Dans le cadre de la conceptualisation des conséquences de la relation d’aide comme une perte de bien-être, George et Gwyther évaluent le bien-être de 510 aidants familiaux à l’aide d’outils applicables à l’ensemble de la population et mesurant, de façon objective et subjective, les quatre dimensions communes au bien-être et au fardeau. L’étude a le mérite d’offrir une évaluation du bien-être des aidants par rapport aux non aidants, de bien différencier à la fois les dimensions objectives et subjectives mais aussi les quatre domaines de vie concernés.

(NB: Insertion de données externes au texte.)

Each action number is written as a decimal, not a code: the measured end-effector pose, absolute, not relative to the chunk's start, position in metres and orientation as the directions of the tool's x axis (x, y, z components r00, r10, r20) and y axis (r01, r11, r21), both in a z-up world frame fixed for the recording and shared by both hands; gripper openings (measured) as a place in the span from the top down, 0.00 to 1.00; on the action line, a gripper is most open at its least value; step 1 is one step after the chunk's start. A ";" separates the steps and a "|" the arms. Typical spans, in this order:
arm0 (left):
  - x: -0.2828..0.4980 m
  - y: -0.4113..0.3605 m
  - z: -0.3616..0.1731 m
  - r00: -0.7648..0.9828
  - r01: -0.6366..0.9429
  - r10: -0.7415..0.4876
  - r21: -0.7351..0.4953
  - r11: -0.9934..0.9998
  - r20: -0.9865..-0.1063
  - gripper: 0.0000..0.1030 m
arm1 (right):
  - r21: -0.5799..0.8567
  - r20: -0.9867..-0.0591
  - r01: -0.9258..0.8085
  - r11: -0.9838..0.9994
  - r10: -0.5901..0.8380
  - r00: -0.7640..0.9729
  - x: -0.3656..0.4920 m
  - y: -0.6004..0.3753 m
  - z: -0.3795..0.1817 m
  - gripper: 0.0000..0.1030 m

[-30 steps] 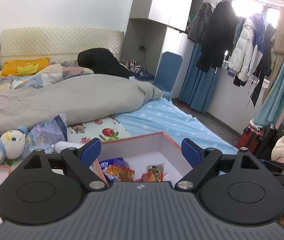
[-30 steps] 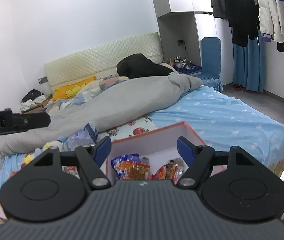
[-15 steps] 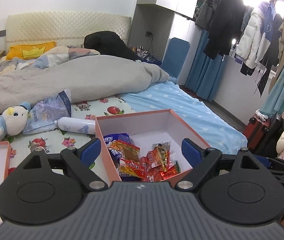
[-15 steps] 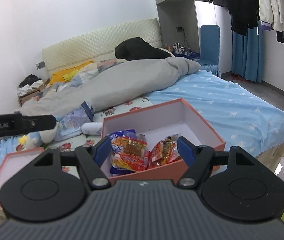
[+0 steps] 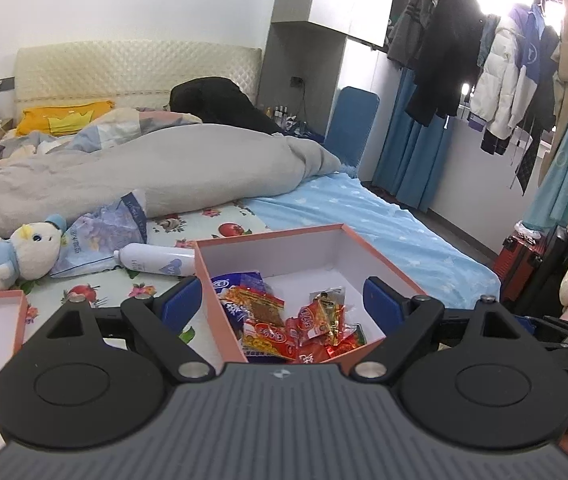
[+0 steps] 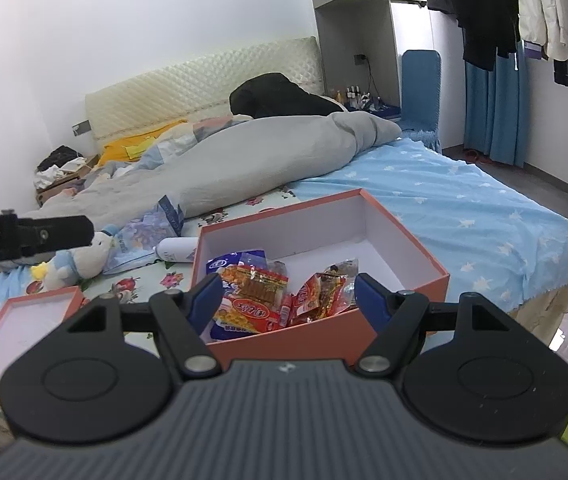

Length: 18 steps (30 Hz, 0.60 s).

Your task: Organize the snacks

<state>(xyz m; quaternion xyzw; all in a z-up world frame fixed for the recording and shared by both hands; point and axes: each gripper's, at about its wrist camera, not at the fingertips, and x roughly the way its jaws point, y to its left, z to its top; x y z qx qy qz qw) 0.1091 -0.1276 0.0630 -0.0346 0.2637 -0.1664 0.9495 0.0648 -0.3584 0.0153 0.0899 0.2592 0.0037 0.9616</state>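
An open orange box [image 5: 380,254] with a white inside sits on the bed near its front edge. It holds a heap of snack packets [image 5: 284,320], red, orange and blue. It also shows in the right wrist view [image 6: 412,240] with the snack packets [image 6: 279,300] in its near left part. My left gripper [image 5: 281,300] is open and empty, above the box's near side. My right gripper [image 6: 288,294] is open and empty, just in front of the box. The left gripper's body [image 6: 27,234] shows at the left of the right wrist view.
The box's orange lid [image 6: 23,320] lies upside down at the left. A white bottle [image 5: 155,262], a plush toy [image 5: 31,250] and a bluish bag [image 5: 103,232] lie behind the box. A grey duvet [image 5: 143,172] covers the bed's far half. Clothes hang at the right.
Both grippers have risen and tipped downward, so the box's inside and the snacks show more fully. Both stay open and empty.
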 end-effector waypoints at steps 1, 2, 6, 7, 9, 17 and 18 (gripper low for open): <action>0.108 -0.126 0.061 0.806 0.293 -0.328 -0.150 0.944 -0.492 0.12 | 0.179 -0.498 0.036 0.983 0.059 0.865 0.064 -0.357 0.015 0.28; 0.107 -0.124 0.061 0.808 0.286 -0.319 -0.143 0.947 -0.496 0.12 | 0.183 -0.498 0.029 0.983 0.067 0.864 0.062 -0.356 0.015 0.28; 0.104 -0.117 0.059 0.805 0.275 -0.313 -0.150 0.950 -0.505 0.12 | 0.184 -0.503 0.023 0.983 0.074 0.861 0.060 -0.352 0.015 0.28; 0.103 -0.117 0.059 0.806 0.274 -0.308 -0.144 0.951 -0.505 0.12 | 0.183 -0.503 0.023 0.983 0.074 0.861 0.060 -0.351 0.015 0.28; 0.102 -0.116 0.059 0.809 0.273 -0.304 -0.137 0.952 -0.504 0.12 | 0.182 -0.500 0.019 0.983 0.076 0.862 0.061 -0.350 0.016 0.28; 0.100 -0.114 0.061 0.812 0.270 -0.306 -0.144 0.952 -0.497 0.08 | 0.183 -0.488 0.025 0.983 0.069 0.870 0.062 -0.354 0.019 0.28; 0.099 -0.114 0.061 0.816 0.264 -0.300 -0.144 0.954 -0.494 0.07 | 0.181 -0.487 0.027 0.983 0.066 0.871 0.062 -0.355 0.019 0.28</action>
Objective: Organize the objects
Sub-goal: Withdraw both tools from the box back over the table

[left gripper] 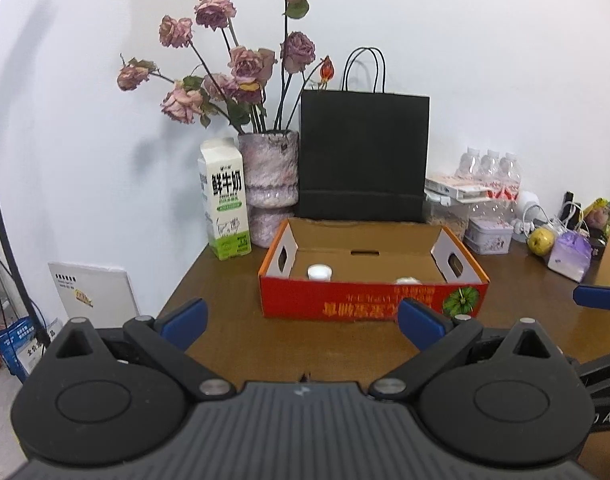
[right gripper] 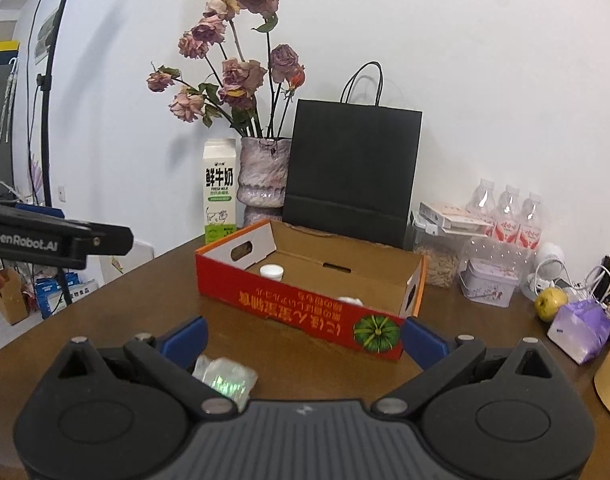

Une limite importante cependant au modèle de George et Gwyther est que le fardeau et le bien-être ne sont pas interchangeables au plan théorique et empirique. Miller (1989, in Braithwaite, 1992) réfute la conceptualisation du stress et de la satisfaction comme les deux faces d’une même pièce ou les deux pôles d’un continuum. L’auteur souligne qu’il ne s’agit pas de calculer les bénéfices-coûts ou aspects positifs-négatifs de la relation d’aide. Ce seraient des variables différentes qui expliqueraient les aspects positifs et négatifs, d’où une absence de corrélation inversée entre stress et satisfaction. Il serait ainsi possible d'isoler un groupe d’aidants à la fois plus satisfaits...et plus stressés (Rigaux, 2009).

Par ailleurs, Braithwaite (1992) souligne que les différents domaines évalués par l’aidant concernant sa situation peuvent avoir une répercussion au niveau de la relation d’aide seule, au niveau du bien-être général seul ou bien les deux à la fois. L’enjeu est de différencier les mesures globales et contextuelles de l’impact de la relation d’aide, soit le bien-être général, affecté par toutes sortes de stresseurs autres que la maladie du proche, ou le fardeau, concernant spécifiquement la relation d’aide. La prise de mesure inadéquate expliquant selon l’auteur l’échec de certaines études à montrer un changement suite à un soutien, il est important de clarifier quels sont les facteurs influant sur le fardeau et/ou le bien-être.

Le concept de fardeau, traduisant l’existence d’un stress spécifique à la relation d’aide, nécessite

37 d’être précisé, notamment son statut : est-ce une variable indépendante influençant la santé de l'aidant ? Est-ce une variable dépendante au même niveau que le bien-être ou la dépression ? Ou bien est-ce une variable intermédiaire entre ces deux positions ? La distinction entre la dimension objective et subjective du fardeau constitue une première réponse (George et Gwyther, 1986 ; Braithwaite, 1992). Il nous faudra par la suite situer plus globalement la place du fardeau dans le paradigme du stress.